■ Stored data
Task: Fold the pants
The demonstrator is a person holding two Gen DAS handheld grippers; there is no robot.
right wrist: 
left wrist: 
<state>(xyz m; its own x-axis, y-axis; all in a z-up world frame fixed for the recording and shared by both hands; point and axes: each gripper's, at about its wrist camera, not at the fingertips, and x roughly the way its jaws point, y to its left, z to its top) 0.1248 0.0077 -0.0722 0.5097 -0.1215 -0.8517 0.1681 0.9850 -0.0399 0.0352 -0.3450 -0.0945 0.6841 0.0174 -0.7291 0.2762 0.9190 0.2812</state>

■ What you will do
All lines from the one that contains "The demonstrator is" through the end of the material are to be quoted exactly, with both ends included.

■ Response to the task
The demonstrator is a person holding two Gen DAS handheld grippers; there is no robot.
right wrist: 
left wrist: 
<state>(xyz m; its own x-axis, y-axis; all in a z-up world frame fixed for the recording and shared by both hands; point and axes: each gripper's, at about its wrist camera, not at the fingertips, and x roughly the way its jaws point, y to its left, z to its top) 0.1248 0.0077 -0.0722 0.5097 -0.1215 -0.8517 0.1681 0.9850 -0.0399 0.0352 -0.3450 -0.0945 0.6841 0.0174 -0.7291 0.2762 0.9190 0.2812</state>

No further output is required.